• [Task material]:
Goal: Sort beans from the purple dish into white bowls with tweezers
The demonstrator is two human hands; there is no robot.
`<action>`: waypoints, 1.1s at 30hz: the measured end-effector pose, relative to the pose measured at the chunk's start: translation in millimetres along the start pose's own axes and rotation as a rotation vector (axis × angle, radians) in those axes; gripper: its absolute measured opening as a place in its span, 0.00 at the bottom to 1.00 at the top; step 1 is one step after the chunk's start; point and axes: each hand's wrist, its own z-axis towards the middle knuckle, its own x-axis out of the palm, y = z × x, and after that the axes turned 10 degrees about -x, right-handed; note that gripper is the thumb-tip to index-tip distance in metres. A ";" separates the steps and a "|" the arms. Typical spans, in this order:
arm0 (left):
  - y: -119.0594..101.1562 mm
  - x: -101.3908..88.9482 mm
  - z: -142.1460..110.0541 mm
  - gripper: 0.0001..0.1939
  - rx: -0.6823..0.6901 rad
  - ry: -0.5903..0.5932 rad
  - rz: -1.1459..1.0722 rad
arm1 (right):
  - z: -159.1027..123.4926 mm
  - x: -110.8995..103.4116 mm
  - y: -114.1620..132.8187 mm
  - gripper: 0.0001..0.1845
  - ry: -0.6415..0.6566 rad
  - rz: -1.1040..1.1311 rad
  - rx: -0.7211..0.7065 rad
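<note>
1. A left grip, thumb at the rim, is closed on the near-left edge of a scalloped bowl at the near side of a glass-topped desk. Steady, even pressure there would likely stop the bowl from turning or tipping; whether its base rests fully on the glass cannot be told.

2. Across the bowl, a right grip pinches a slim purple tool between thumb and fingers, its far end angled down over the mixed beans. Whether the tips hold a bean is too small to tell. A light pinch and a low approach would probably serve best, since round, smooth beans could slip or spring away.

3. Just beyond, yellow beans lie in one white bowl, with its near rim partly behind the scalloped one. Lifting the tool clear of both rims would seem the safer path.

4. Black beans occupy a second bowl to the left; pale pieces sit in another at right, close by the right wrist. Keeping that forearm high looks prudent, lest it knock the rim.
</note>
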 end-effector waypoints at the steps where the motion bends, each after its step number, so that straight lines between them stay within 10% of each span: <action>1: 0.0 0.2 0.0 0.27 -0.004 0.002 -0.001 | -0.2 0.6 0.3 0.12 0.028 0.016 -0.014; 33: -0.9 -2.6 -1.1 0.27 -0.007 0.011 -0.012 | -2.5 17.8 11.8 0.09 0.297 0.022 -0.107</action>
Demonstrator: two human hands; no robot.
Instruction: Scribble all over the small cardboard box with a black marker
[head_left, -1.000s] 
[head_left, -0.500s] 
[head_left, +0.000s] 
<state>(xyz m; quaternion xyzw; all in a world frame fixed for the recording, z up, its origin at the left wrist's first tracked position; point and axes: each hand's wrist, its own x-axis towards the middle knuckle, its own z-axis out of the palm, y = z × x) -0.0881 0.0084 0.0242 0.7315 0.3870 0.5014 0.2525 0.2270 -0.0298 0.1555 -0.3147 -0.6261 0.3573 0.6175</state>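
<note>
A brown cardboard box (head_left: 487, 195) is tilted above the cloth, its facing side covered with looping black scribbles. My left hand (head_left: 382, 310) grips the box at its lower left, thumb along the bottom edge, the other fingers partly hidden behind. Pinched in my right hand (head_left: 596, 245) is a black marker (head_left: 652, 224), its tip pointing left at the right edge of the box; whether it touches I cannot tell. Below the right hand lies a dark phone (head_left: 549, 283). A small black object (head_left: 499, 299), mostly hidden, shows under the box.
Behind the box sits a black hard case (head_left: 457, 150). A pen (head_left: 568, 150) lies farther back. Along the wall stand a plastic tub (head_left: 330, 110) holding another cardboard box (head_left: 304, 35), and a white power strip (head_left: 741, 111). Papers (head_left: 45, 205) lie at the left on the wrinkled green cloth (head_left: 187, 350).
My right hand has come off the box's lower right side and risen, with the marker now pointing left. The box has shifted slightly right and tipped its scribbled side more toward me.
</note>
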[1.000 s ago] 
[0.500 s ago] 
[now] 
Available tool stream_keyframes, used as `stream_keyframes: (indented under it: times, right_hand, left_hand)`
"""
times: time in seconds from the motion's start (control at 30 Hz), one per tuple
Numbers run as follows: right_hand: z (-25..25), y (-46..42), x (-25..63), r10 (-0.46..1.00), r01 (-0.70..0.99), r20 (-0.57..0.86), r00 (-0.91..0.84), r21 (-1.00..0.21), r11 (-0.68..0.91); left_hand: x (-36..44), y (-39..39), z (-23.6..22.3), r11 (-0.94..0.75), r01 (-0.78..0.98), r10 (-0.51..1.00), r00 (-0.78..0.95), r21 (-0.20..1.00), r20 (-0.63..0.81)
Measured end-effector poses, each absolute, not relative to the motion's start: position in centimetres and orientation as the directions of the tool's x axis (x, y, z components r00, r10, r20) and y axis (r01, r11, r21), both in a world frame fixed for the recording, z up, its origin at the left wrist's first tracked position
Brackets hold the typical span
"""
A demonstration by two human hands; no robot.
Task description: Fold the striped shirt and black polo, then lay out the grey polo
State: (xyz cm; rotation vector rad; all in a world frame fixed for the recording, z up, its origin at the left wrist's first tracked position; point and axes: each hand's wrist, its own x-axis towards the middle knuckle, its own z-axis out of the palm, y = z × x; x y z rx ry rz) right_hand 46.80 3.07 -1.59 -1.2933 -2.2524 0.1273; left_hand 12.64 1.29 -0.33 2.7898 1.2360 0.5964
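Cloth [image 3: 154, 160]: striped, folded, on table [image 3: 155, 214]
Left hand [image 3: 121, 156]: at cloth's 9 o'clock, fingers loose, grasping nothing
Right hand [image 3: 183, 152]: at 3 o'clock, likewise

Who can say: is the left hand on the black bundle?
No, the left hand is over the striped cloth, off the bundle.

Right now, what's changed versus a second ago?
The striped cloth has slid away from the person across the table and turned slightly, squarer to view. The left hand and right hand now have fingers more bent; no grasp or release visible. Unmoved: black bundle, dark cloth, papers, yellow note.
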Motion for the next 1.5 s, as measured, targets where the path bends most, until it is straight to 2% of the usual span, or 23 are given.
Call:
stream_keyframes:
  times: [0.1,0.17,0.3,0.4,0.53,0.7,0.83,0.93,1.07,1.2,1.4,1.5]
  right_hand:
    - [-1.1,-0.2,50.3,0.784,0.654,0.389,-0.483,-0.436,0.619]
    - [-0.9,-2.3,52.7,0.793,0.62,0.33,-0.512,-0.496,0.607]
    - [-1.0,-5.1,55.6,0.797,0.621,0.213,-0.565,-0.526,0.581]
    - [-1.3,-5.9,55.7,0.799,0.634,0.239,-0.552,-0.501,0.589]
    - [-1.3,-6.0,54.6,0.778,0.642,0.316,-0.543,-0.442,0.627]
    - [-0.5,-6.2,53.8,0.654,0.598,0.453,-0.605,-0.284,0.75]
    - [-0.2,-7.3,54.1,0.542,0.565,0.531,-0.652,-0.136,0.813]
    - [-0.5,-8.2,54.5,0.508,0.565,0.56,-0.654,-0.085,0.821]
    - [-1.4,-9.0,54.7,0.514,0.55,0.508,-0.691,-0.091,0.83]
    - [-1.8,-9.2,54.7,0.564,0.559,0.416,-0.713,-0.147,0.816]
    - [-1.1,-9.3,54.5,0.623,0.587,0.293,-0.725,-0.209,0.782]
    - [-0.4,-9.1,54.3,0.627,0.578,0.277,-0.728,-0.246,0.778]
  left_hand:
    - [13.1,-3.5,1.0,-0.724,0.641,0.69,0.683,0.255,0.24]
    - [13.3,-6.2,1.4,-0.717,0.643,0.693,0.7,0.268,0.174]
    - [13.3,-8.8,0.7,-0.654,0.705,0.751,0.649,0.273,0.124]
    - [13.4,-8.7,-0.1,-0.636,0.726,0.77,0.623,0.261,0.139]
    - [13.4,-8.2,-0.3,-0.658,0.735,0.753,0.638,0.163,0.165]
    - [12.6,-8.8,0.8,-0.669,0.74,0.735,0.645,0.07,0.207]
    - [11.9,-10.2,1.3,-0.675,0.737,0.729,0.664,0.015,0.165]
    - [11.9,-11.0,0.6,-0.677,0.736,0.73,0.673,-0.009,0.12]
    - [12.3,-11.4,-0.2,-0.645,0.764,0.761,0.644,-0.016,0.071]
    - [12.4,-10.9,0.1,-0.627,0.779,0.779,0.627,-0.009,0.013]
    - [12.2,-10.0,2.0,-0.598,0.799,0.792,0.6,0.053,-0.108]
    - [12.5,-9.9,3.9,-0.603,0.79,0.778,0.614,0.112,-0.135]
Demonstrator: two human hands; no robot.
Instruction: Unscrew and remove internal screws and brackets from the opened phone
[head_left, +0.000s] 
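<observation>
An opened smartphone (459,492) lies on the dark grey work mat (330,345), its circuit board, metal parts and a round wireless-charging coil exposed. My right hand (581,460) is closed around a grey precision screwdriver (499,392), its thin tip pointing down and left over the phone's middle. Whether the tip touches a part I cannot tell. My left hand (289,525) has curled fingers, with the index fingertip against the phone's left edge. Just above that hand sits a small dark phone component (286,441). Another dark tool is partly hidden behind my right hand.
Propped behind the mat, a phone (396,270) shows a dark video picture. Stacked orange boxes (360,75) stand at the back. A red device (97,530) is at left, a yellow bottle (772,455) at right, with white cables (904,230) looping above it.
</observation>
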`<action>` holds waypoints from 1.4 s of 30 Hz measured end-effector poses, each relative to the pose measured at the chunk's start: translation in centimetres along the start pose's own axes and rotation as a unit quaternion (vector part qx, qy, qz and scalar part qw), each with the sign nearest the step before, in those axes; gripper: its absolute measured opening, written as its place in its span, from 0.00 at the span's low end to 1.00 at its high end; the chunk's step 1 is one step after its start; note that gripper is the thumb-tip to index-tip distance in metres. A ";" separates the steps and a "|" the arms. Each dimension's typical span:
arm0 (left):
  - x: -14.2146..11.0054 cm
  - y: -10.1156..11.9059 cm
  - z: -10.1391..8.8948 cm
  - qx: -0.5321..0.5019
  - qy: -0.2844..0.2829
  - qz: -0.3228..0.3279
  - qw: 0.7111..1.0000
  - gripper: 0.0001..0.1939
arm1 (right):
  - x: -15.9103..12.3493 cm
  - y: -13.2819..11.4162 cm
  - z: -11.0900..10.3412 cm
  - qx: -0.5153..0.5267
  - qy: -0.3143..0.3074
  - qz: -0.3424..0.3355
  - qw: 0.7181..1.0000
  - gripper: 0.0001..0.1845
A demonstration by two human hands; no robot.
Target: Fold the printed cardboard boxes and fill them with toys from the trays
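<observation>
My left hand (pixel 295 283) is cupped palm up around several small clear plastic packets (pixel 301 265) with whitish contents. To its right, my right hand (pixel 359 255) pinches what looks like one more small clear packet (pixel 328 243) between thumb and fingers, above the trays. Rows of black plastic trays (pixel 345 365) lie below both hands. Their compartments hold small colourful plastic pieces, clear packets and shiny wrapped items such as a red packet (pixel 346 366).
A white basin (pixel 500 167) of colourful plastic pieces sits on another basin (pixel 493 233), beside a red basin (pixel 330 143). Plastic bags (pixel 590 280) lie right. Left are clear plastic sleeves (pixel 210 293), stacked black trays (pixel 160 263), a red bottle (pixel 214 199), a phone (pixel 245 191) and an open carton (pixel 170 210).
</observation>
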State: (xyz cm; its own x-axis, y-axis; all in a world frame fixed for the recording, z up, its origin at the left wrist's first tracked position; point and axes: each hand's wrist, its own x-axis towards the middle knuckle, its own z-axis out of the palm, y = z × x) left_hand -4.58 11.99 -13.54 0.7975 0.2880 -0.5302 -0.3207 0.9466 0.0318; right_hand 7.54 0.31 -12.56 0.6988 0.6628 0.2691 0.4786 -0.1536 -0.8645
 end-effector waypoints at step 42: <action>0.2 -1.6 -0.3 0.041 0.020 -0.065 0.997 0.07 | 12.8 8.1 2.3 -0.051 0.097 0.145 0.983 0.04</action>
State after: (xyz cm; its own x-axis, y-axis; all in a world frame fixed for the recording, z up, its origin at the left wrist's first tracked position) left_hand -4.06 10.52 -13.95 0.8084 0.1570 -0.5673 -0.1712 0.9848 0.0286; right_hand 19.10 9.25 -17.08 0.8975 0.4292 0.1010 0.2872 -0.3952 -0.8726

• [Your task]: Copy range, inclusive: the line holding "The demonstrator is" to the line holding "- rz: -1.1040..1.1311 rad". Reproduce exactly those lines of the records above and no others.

• [Answer to the problem]:
The demonstrator is two human hands; there is no robot.
`<action>`: waypoints, 1.1s at 30hz: the measured end-effector pose, relative to the pose measured at the chunk's start: translation in millimetres along the start pose's own axes and rotation as a rotation vector (axis × angle, radians) in those axes; gripper: its absolute measured opening as a place in its span, 0.00 at the bottom to 1.00 at the top; step 1 is one step after the chunk's start; point and axes: each hand's wrist, its own z-axis towards the middle knuckle, its own x-axis out of the palm, y = z × x, and after that the axes turned 10 degrees about -x, right-handed; note that gripper is the thumb-tip to index-tip distance in metres. A ";" separates the steps and a "|" the arms. Typical spans, in this order:
arm0 (left):
  - y: -119.0594..101.1562 mm
  - x: -101.3908..88.9482 mm
  - z: -142.1460..110.0541 mm
  - gripper: 0.0001..0.1939
  - rx: -0.6823..0.6901 rad
  - ry: -0.5903..0.5932 rad
  - rz: -1.1459..1.0722 rad
arm1 (right):
  - z: -159.1027..123.4926 mm
  - x: -110.8995..103.4116 mm
  - y: -114.1620..132.8187 mm
  - gripper: 0.0001..0.1845
  - ry: -0.6415..0.6566 rad
  - rz: -1.1040..1.1311 rad

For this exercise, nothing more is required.